Tidewater turned in a net loss for the fourth quarter of $23.6m from revenue of $104.5m.

The loss included $16.8m in non-cash impairments, as well as $2.4m in costs related to the restructuring, or about 81% of the red figure.

Ebitda, which is often used as a performance indicator of any company’s operating profitability, beat analysts’ expectations. Tidewater’s consolidated Ebitda for the quarter was $13.3m, about $10m above consensus.

Clarksons Platou Securities, which has a “buy” rating on Tidewater, as does Pareto, believes the global owner is exceptionally well placed to be a market consolidator.

“I think that you can’t force consolidation. Obviously, we are in a unique and good position relative to our peers,” Rynd said.

“So we’re in a position to do consolidation and look at it hard, which we will.
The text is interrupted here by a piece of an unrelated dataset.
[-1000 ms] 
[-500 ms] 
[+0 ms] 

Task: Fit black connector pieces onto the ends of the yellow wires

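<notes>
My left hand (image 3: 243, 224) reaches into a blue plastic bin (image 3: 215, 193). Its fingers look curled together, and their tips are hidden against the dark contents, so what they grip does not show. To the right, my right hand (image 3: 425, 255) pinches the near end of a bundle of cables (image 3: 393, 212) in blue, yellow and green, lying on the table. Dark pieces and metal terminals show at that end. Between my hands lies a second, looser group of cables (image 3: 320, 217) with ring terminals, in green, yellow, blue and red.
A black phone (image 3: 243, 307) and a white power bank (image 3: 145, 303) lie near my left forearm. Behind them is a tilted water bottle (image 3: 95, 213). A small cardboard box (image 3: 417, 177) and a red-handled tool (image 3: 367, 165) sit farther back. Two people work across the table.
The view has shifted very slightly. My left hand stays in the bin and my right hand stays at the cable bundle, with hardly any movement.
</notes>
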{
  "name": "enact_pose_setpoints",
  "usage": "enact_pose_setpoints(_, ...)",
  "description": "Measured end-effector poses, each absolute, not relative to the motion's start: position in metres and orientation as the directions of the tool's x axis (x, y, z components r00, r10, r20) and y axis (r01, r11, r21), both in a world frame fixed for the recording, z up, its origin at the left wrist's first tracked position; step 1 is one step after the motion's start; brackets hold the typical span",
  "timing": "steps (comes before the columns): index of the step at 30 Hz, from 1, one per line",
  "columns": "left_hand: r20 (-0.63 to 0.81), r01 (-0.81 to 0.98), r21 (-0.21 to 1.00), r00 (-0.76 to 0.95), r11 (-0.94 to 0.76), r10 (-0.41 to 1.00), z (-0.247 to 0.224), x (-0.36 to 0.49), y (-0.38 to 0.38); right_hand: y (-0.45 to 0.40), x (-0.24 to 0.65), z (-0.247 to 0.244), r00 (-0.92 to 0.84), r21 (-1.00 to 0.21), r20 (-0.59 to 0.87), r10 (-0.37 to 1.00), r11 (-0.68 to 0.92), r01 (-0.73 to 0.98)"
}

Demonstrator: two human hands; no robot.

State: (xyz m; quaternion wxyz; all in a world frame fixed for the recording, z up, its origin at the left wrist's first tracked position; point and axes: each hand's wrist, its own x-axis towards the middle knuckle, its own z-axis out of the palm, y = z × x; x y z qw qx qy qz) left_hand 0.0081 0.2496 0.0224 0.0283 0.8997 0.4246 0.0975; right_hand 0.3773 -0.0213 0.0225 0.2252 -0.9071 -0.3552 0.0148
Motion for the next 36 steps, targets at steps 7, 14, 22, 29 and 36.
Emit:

"There is no timeline here and there are no deals on the table but it is something that any good management team always looks at, whether that be another peer and its entire fleet or individual assets that you could plug into one of your key markets.

"I think that this will be an ongoing process at Tidewater that we will look to opportunistically take advantage of the marketplace and the strength of our balance sheet.”